Problem details: Your result will be the set of lines with "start", copied from the material below.

Data:
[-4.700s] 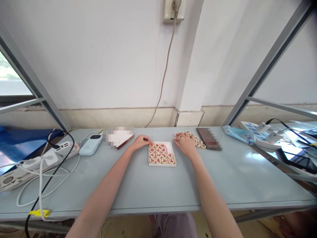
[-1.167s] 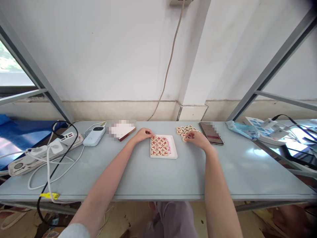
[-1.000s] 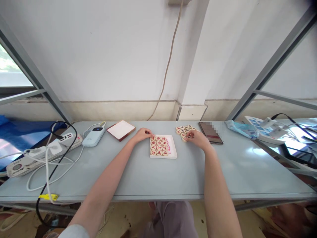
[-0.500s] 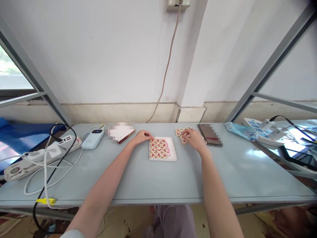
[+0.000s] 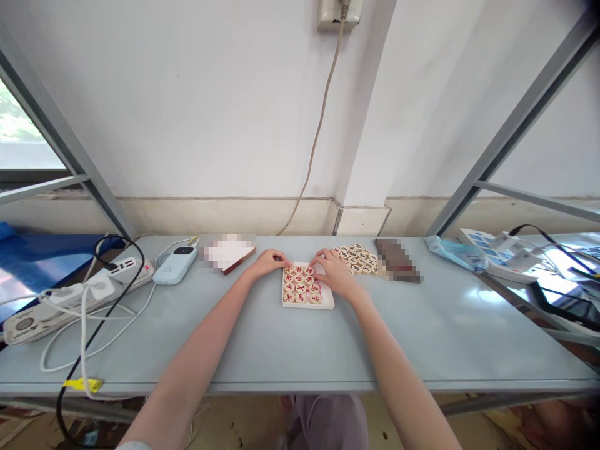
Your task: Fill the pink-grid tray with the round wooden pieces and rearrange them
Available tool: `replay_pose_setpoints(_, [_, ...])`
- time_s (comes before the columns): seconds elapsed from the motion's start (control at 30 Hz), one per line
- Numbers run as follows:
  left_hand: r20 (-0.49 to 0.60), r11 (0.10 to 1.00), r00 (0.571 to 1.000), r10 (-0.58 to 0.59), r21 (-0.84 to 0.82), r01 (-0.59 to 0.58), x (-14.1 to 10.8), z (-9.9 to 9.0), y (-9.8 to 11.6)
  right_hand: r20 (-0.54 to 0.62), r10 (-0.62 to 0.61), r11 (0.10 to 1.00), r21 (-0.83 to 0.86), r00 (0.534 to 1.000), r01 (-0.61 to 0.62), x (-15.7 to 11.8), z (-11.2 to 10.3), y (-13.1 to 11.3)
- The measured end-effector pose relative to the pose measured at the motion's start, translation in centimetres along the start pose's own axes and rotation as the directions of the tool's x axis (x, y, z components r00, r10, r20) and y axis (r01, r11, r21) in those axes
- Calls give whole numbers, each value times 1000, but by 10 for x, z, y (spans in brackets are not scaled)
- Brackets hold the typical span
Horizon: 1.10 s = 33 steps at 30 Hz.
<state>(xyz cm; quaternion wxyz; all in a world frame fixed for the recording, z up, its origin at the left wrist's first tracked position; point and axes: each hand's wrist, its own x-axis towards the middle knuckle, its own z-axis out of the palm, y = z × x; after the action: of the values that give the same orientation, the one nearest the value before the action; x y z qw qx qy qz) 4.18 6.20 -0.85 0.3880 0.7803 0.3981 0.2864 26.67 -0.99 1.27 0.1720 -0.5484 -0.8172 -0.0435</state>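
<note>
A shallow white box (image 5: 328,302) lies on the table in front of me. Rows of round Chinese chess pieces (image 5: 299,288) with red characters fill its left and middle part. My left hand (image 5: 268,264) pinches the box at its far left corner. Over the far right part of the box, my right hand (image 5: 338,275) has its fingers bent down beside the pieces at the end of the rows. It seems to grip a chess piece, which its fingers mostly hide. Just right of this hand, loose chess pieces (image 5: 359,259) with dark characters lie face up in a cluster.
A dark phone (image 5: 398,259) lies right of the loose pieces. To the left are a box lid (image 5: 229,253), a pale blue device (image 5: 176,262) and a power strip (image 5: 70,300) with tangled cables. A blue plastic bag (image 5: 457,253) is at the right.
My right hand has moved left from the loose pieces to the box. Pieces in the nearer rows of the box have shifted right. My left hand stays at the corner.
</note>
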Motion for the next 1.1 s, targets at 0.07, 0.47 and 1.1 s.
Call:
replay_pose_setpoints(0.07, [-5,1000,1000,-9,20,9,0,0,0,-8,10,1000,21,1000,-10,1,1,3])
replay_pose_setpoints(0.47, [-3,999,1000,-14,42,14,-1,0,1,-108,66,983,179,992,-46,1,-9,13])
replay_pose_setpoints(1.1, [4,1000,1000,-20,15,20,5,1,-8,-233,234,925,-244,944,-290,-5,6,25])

Answer box:
- time_s (comes before the columns): seconds elapsed from the motion's start (control at 30 Hz), one per line
- The measured end-effector pose relative to the pose measured at the motion's start, translation in centimetres along the start pose's own axes and rotation as the directions of the tool's x axis (x, y, z components r00, r10, r20) and y axis (r01, r11, r21) in those axes

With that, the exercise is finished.